All dollar amounts are gross amounts and do not reflect
deductions for income taxes and other withholding. In each case
with respect to options, the payment is calculated by
multiplying the number of shares subject to each option by the
amount, if any, by which $27.00 exceeds the exercise price of
the option. The merger agreement requires our Board to take all
actions necessary to cause all outstanding stock options to be
cancelled as of the effective of time of the merger.
On June 1, 2003, the Company and Mr. Hart entered into
an employment agreement for an initial employment term of one
year, continuing thereafter at the Company’s election for
unspecified additional terms. The employment agreement sets
Mr. Hart’s annual salary as President at $180,000 and
also provides that Mr. Hart will receive certain benefits,
as well as certain additional non-cash compensation, including a
stock option, which vested in June 2006, to purchase
50,000 shares of the Company’s Common Stock with an
exercise price of $8.00 per share, which exercise price was
greater than the trading price for Valley National stock at such
time. The employment agreement contains customary termination,
inventions, nondisclosure and noncompetition provisions.

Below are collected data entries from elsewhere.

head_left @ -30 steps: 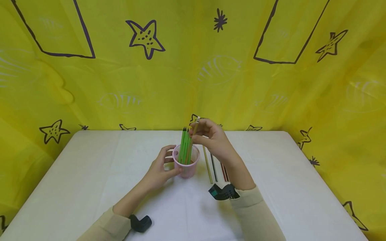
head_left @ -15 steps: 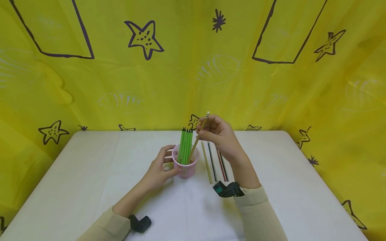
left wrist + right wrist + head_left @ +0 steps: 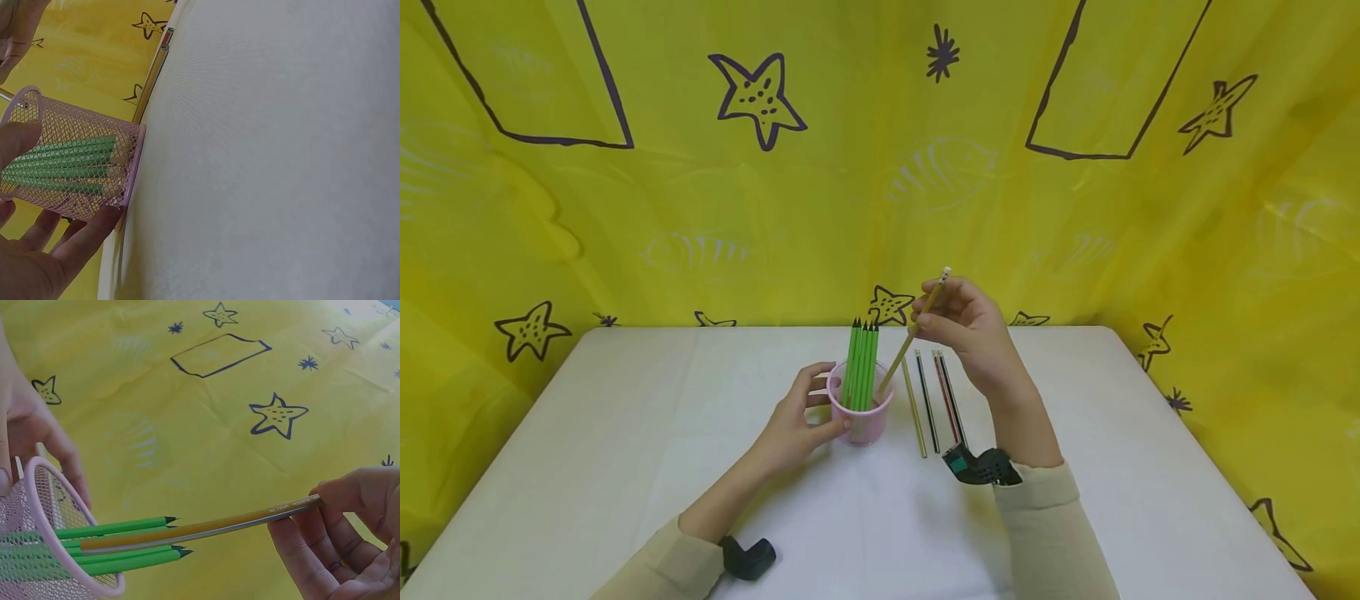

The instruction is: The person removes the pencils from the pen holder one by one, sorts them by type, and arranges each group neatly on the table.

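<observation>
My left hand [image 3: 792, 429] holds a pink mesh pencil cup [image 3: 867, 428] upright on the table, fingers and thumb around its side. Several green pencils [image 3: 861, 367] stand in the cup, dark points up. In the right hand [image 3: 976, 337] a yellow pencil [image 3: 900, 358] is pinched near its white eraser end, slanting down to the left. Its lower end overlaps the cup's right rim in the head view; in the right wrist view that blunt end [image 3: 86, 546] shows at the cup's mouth, among the green pencils.
To the right of the cup, another yellow pencil [image 3: 915, 408], a dark pencil [image 3: 928, 404] and a red pencil [image 3: 947, 396] with a dark one beside it lie on the white table [image 3: 625, 417]. A yellow patterned cloth [image 3: 850, 192] hangs behind and at the sides.
My right hand has moved up and to the right, drawing the yellow pencil out from among the green ones and tilting it. The left hand and cup have stayed in place.
</observation>
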Available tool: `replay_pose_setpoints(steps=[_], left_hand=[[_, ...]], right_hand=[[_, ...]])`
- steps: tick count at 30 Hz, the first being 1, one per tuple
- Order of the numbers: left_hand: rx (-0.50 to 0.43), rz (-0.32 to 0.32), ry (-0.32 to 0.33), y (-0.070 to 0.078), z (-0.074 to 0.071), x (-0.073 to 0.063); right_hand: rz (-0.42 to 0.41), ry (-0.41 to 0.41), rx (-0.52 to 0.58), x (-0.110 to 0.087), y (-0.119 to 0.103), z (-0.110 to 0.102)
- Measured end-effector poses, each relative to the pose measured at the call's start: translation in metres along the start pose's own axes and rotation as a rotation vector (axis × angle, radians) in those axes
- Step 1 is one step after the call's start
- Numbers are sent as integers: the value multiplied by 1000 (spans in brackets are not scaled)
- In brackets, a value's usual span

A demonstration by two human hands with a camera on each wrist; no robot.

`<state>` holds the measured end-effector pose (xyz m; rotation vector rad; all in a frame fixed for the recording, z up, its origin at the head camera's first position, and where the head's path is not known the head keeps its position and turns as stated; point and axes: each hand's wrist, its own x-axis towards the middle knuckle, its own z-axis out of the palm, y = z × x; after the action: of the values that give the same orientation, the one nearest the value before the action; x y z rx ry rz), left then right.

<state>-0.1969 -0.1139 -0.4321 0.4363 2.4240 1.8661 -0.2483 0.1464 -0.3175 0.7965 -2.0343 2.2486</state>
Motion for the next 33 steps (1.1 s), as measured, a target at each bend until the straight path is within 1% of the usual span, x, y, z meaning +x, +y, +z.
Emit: replay_pose_setpoints(steps=[7, 13, 21, 33], left_hand=[[1, -3, -3, 0, 0, 0], [0, -13, -2, 1, 1, -1], [10, -22, 7, 1, 0, -1], [-3, 5, 2, -1, 0, -1]], right_hand=[[-10, 30, -30, -1, -2, -11], [-16, 38, -18, -4, -4, -16], [-27, 70, 11, -5, -5, -21], [-25, 103, 22, -4, -3, -25]])
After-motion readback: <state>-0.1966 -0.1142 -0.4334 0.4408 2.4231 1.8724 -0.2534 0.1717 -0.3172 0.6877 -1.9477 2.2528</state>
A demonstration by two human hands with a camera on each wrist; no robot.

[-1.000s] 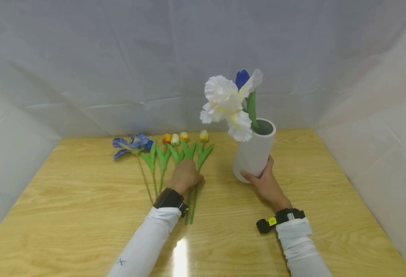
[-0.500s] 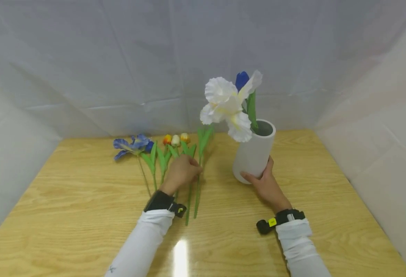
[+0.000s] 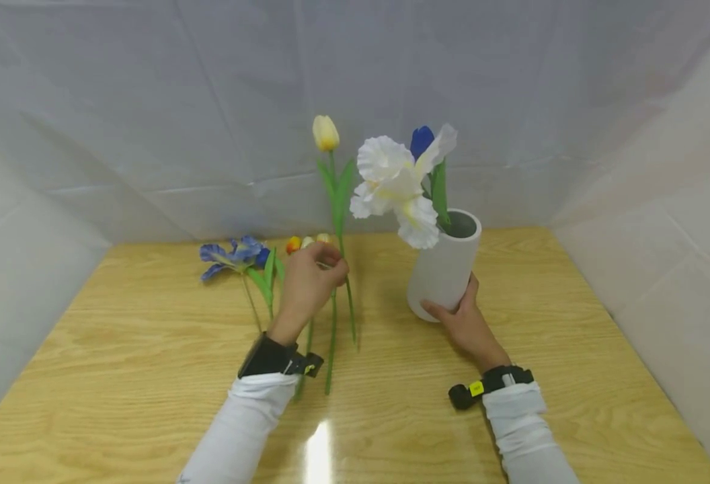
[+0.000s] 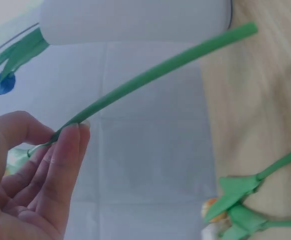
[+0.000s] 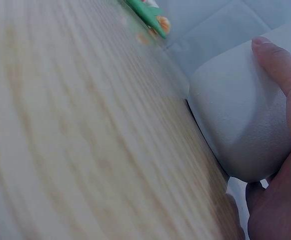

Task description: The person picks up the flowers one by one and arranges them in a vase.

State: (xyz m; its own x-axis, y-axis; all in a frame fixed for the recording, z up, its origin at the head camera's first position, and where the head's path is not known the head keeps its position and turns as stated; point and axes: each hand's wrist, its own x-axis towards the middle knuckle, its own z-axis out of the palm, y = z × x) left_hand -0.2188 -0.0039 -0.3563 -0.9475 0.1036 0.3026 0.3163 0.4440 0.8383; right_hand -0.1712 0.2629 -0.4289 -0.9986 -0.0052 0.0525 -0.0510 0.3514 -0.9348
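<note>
My left hand (image 3: 306, 282) pinches the green stem (image 4: 155, 74) of a pale yellow tulip (image 3: 326, 133) between thumb and fingertips. The tulip stands nearly upright above the table, bloom on top, its lower stem end hanging free. Around the lower part of a white vase (image 3: 446, 269) my right hand (image 3: 470, 326) wraps its thumb and fingers. In the right wrist view the thumb lies along the wall of the vase near its base. A large white iris (image 3: 394, 181) and a dark blue tulip (image 3: 422, 140) stand in the vase, the iris leaning left over the rim.
On the wooden table (image 3: 119, 376), left of the vase, lie a blue-violet iris (image 3: 228, 257), a blue tulip (image 3: 261, 256), an orange-red tulip (image 3: 293, 245) and paler tulips, partly behind my left hand. A grey-white sheet (image 3: 210, 101) rises behind the table.
My left hand has lifted the yellow tulip from the table, raising it from lying flat to nearly upright. The right hand and the vase have stayed in place.
</note>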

In
February 2006, this agreement was modified to extend
Mr. Hart’s employment for three additional years
through February 2009.
On June 1, 2004, the Company and Mr. Zehala entered
into a revised employment agreement for an initial employment
term of one year, continuing thereafter at the Company’s
election for unspecified additional terms. The employment
agreement sets his annual salary as Chief Operating Officer at
$150,000 and also provides that Mr. Zehala will receive
certain benefits including living expenses in connection with
his relocation to the Company’s executive offices in
Washington, Pennsylvania, as well as certain additional non-cash
compensation, including a stock option, which vested in June
2006, to purchase 30,000 shares of the Company’s
common stock with an exercise price of $8.00 per share,
which exercise price was greater than the trading price for
Valley National stock at such time. The employment agreement
contains customary termination, inventions, nondisclosure and
noncompetition provisions. In February 2006, this agreement was
modified to extend Mr. Zehala’s employment for three
additional years through February 2009.
On February 1, 2006, the Company and Mr. Indelicato
entered into an employment agreement for a three year term
through January 2009. The employment agreement was modified on
October 2, 2006. The employment agreement sets his annual
salary at $99,600 and also provides that the employee will be
eligible for benefits as provided to other Company employees.
The employment agreement contains customary termination,
inventions and nondisclosure provisions. In addition, the
agreement provides that for a four year period after termination
of Mr. Indelicato’s employment, he is prohibited from
engaging in any business that competes with the Company.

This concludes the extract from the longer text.